Пожав руку бате, я присел, справа от него, и стал думать, с чего бы начать разговор. Но первым заговорил Дмитрий Викторович.
- Надеюсь, Вы не против, что за время ожидания, Саша немного прояснил нам тему предстоящего разговора? - Прозвучало это больше не как вопрос, а скорее, как констатация факта.
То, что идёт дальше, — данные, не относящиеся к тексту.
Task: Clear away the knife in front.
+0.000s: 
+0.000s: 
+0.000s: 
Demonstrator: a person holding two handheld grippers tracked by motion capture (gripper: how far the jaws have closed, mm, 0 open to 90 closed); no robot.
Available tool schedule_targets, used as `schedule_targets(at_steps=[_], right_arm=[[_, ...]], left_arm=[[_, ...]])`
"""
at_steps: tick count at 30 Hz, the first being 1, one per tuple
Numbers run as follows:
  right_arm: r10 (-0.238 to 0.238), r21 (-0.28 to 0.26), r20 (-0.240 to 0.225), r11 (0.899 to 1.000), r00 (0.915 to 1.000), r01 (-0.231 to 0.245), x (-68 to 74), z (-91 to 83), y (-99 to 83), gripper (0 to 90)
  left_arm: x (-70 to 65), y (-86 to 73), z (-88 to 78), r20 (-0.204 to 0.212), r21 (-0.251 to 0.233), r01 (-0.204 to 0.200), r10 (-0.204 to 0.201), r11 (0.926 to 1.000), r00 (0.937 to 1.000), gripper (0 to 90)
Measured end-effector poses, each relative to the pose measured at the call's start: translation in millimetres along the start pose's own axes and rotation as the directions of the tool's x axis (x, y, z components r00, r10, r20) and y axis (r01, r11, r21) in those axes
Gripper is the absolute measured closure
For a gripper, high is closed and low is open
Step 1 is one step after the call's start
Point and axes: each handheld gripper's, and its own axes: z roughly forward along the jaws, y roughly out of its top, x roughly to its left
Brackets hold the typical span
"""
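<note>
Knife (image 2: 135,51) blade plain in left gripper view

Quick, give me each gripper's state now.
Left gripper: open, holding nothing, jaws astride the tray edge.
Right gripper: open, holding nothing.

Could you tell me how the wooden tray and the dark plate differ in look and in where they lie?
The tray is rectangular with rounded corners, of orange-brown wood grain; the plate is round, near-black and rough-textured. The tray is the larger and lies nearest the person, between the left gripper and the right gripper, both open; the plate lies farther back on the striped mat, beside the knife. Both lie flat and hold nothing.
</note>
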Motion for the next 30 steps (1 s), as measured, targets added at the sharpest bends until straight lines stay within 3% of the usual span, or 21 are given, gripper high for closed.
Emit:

Мне ничего не оставалось, как утвердительно кивнуть, после чего он продолжил. - Два дня назад, один из наших сотрудников сообщил о попавших к нему в руки накопителях информации. На них якобы содержалась информация, которая, по его мнению, могла заключать в себе некий интерес для нашего ведомства. Позднее его нашли мертвым в своей квартире, до того как он успел передать нам что-либо. Обыск результатов не дал. Вы понимаете, о чем идет речь?
- Да. - Коротко ответил я, проглотив, неизвестно откуда взявшийся, комок в горле.